Ketaki Kushari Dyson | |
Birth Name: | Ketaki Kushari |
Birth Place: | Calcutta (Kolkata) |
Language: | Bengali, English |
Birth Date: | 26 June 1940 |
Occupation: | poet, novelist, translator, literary critic, diaspora scholar |
Subject: | Bengali, England, Indian Diaspora, |
Education: | Jadavpur University, Oxford University |
Genre: | Poetry, novel, essay |
Notableworks: | Various Universe: The Journals and Memoirs of British Men and Women in the Indian Subcontinent, 1765-1856, (1980) In Your Blossoming Flower-Garden: Rabindranath Tagore and Victoria Ocampo (1985) Notan Notan Payraguli (1983) |
Ketaki Kushari Dyson (née Ketaki Kushari; born 26 June 1940) is a Bengali-born poet, novelist, playwright, translator and critic,[1] diaspora writer and scholar. Born and educated in Calcutta (Kolkata), India, she has lived most of her adult life near Oxford. She writes in Bengali and English, on topics as wide-ranging as Bengal, England, the various diaspora, feminism and women's issues, cultural assimilation, multiculturalism, gastronomy, social and political topics.[2]

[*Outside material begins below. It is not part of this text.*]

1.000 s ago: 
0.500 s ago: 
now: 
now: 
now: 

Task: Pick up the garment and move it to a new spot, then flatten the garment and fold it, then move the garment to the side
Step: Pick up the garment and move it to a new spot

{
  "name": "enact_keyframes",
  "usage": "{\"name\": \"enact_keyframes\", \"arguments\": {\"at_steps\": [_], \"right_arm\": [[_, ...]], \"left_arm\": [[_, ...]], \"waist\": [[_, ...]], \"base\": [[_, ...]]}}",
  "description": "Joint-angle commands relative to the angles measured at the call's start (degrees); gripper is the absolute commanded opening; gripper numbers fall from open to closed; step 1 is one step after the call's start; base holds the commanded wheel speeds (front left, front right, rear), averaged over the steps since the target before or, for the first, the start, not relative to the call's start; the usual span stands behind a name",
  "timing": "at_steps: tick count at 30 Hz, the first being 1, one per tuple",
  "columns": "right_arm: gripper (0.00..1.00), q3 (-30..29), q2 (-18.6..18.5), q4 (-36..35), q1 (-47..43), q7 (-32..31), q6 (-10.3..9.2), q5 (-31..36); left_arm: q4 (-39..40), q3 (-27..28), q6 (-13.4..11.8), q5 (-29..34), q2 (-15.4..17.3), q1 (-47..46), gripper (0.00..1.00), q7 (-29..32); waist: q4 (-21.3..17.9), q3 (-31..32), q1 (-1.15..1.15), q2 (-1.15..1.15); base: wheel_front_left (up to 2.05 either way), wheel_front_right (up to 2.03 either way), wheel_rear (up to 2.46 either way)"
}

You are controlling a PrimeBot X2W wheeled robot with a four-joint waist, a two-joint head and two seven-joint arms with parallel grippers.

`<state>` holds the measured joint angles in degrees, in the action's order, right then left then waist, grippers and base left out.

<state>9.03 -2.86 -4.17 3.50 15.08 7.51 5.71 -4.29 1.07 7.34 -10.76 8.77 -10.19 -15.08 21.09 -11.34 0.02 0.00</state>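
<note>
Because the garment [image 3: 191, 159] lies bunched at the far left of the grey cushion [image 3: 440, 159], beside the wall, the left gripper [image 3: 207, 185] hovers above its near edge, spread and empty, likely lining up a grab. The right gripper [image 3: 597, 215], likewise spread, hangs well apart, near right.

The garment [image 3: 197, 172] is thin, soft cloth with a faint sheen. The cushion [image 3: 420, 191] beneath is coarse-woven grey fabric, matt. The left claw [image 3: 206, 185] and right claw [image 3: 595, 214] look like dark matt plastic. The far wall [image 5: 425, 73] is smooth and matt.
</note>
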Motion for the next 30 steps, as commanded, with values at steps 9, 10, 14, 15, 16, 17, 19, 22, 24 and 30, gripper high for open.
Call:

In an interview with Voice of America in 2011,[3] Ketaki Kushari Dyson spoke at length of the deep influence of Rabindranath Tagore and Buddhadeb Bosu's works in her early life and introduction to poetry. She began writing poetry at the age of four and recalls Sishu (1903), a collection of Bengali poems for children by Tagore, as the first book she read, followed by Katha-O-Kahini (1908).
Ketaki Kushari Dyson was educated in Kolkata, India at Jadavpur University, where she studied English Literature, and at The University of Oxford, UK. Her doctoral thesis at Oxford University, entitled 'Various Universe: The Journals and Memoirs of British Men and Women in the Indian Subcontinent, 1765-1856', explores the writings of British men and women on their experiences of the Indian subcontinent from the early rule of the East India Company (Company Raj), until just before the Indian Rebellion of 1857 (Indian Mutiny).

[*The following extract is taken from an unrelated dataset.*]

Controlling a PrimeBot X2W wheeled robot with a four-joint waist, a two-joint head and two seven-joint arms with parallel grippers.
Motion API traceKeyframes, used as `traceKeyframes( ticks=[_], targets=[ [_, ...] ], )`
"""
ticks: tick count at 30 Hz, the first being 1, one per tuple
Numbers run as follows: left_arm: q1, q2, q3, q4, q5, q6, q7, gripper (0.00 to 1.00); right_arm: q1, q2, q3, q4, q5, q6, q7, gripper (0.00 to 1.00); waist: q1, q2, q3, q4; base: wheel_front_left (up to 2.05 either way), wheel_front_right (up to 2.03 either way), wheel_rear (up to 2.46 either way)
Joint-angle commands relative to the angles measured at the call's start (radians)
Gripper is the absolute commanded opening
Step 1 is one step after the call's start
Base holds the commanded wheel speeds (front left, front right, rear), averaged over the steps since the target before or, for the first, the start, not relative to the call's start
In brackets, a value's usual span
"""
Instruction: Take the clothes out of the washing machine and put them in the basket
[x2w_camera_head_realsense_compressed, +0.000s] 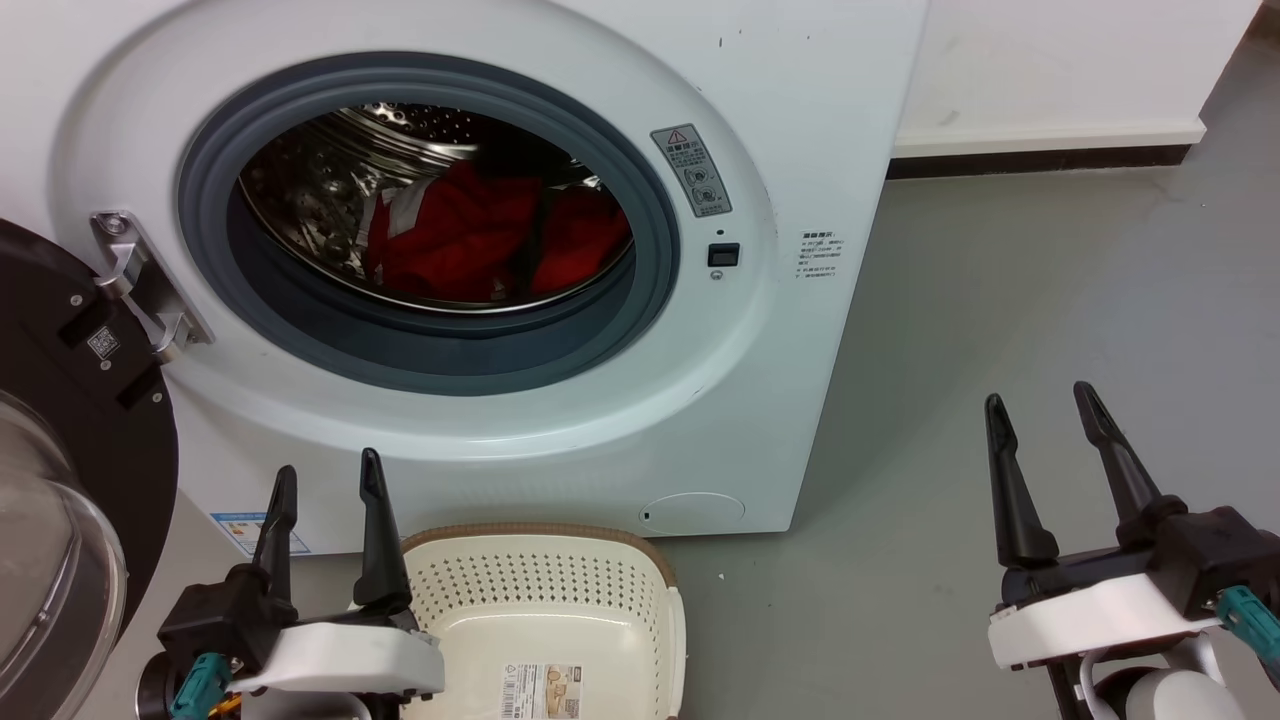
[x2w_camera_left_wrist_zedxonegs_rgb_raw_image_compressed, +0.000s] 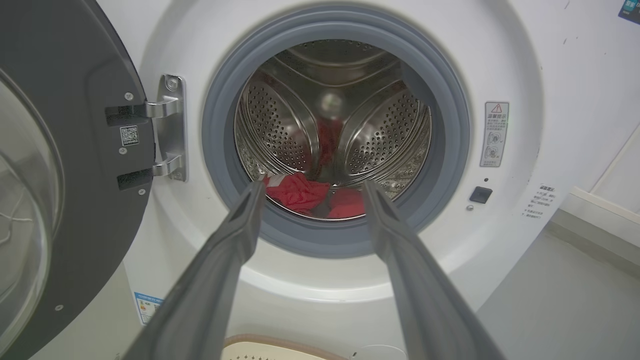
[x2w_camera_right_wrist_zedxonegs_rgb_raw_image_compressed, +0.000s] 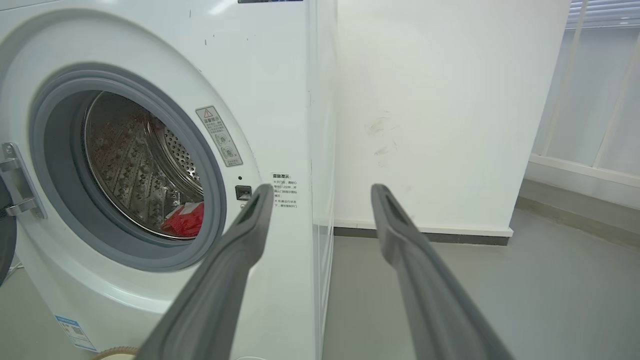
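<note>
**Two grippers spread, clothes (x2w_camera_head_realsense_compressed: 460, 240) in the drum (x2w_camera_head_realsense_compressed: 310, 170)**

Door (x2w_camera_head_realsense_compressed: 70, 420) swung wide at the left. The clothes lie low in the steel drum of the washing machine (x2w_camera_head_realsense_compressed: 820, 120), behind the grey rubber seal (x2w_camera_head_realsense_compressed: 440, 355). Nothing red in the basket (x2w_camera_head_realsense_compressed: 545, 532), which sits on the floor (x2w_camera_head_realsense_compressed: 1000, 300) at the foot of the machine. Left gripper (x2w_camera_head_realsense_compressed: 328, 463) hangs beside the basket, fingers apart, empty, aimed into the drum. Right gripper (x2w_camera_head_realsense_compressed: 1038, 394) well off to the side over bare floor, likewise apart and empty.

Handling, my guess: soft, limp, light fabric. It will bunch, drape and trail, and may snag on the seal lip. Best hold looks like a raised fold on the near crest of the heap, pinched deep rather than by an edge.

Hard to tell: how many garments, wet or dry, how far back they run. The seal hides their lower front. Basket's near end is cut off in the head view.
</note>
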Motion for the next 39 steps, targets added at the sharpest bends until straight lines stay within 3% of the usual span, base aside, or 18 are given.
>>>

Ketaki Kushari Dyson has, remarkably, continued to write both in her native Bengali as well as in English. She has published extensively in both languages. Her body of work to date includes numerous volumes of poetry, translations (mostly of poetry by Rabindranath Tagore and Buddhadeb Bosu), collections of essays, a volume of autobiographical sketches, two Bengali novels, scholarly studies of early British colonists in India and of Victoria Ocampo, and Bengali plays (one of them translated into English). Her novel, Notan Notan Payra Guli, which was published in instalments in the Bengali magazine Desh (1981–82) was deemed an instant success.[4] In this novel, Kushari Dyson depicts contemporary life and struggle of immigrants in Britain, through the eyes of a Bengali woman.